Task objective:
Begin at the line below that has "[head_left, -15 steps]". Stop after the line that has "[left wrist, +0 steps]", repeating each line exactly and leaving out the pictures.

Source records:
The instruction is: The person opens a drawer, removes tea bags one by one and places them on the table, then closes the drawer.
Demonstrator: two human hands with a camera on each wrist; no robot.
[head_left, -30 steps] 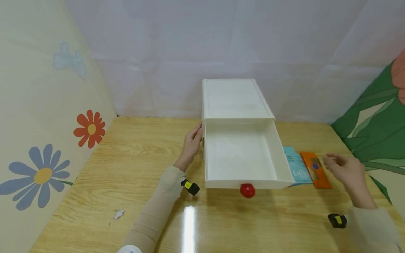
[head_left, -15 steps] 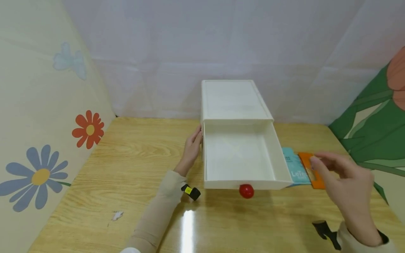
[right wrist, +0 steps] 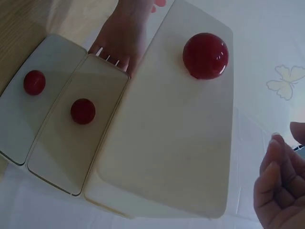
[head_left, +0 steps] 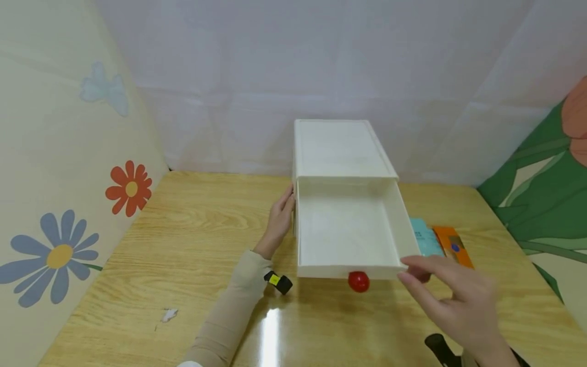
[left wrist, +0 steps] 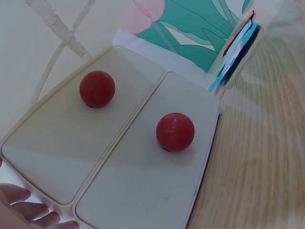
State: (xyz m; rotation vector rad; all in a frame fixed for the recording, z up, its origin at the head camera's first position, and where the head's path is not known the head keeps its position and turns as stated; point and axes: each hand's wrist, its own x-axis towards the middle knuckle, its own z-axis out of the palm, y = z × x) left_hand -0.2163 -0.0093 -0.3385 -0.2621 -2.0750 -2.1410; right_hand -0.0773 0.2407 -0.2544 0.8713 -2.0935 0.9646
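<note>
A white drawer cabinet (head_left: 339, 148) stands on the table, its top drawer (head_left: 325, 271) pulled well out with nothing inside. A round red knob (head_left: 358, 281) sits on that drawer's front. Two lower drawers with red knobs (right wrist: 83, 111) are closed in the right wrist view. My left hand (head_left: 277, 224) rests along the cabinet's left side, fingers fairly straight. At the drawer's front right corner is my right hand (head_left: 458, 300); thumb and forefinger are spread and overlap the corner in the head view. In its wrist view, the fingers curl loosely around nothing visible.
Right of the cabinet lie a teal packet (head_left: 426, 238) and an orange packet (head_left: 451, 244), partly hidden by the drawer and my right hand. A white cloth wall (head_left: 229, 117) rises behind the wooden table (head_left: 197, 229). Flower-painted panels (head_left: 91, 193) flank both sides.
My right hand has moved left from beside the packets to the drawer's front right corner. The left hand stays at the cabinet's side, and the drawer remains pulled out.
</note>
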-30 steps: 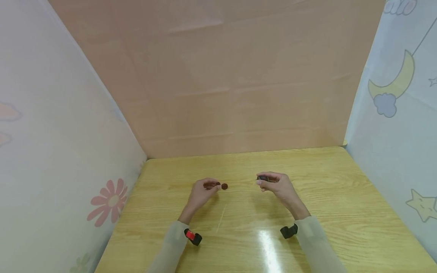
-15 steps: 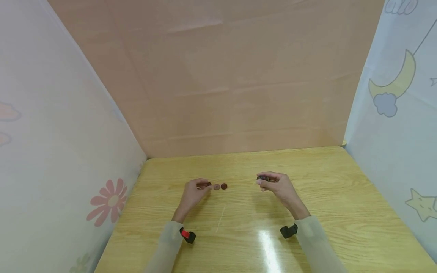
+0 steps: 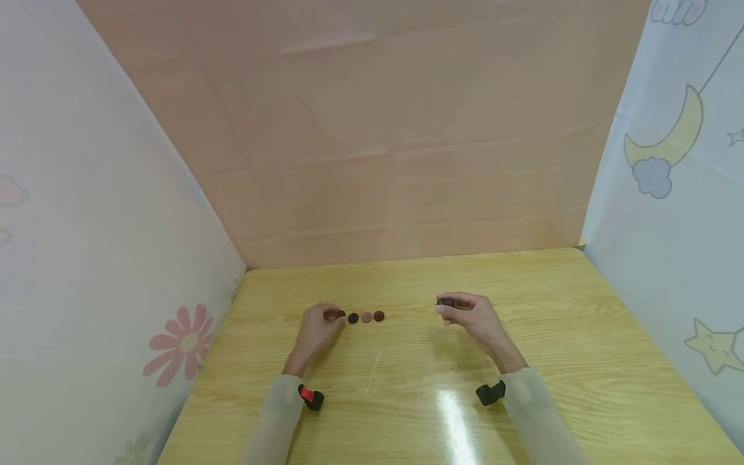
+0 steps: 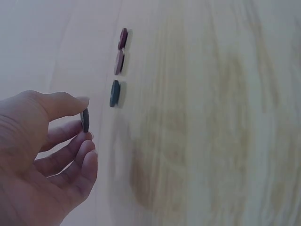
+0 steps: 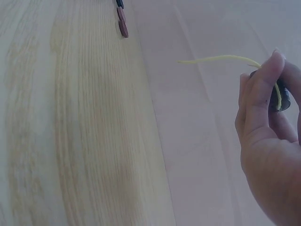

Reply to the exercise:
[head_left, -15 steps] 
[right wrist, +0 steps] 
[head_left, +0 steps] 
[left wrist, +0 steps] 

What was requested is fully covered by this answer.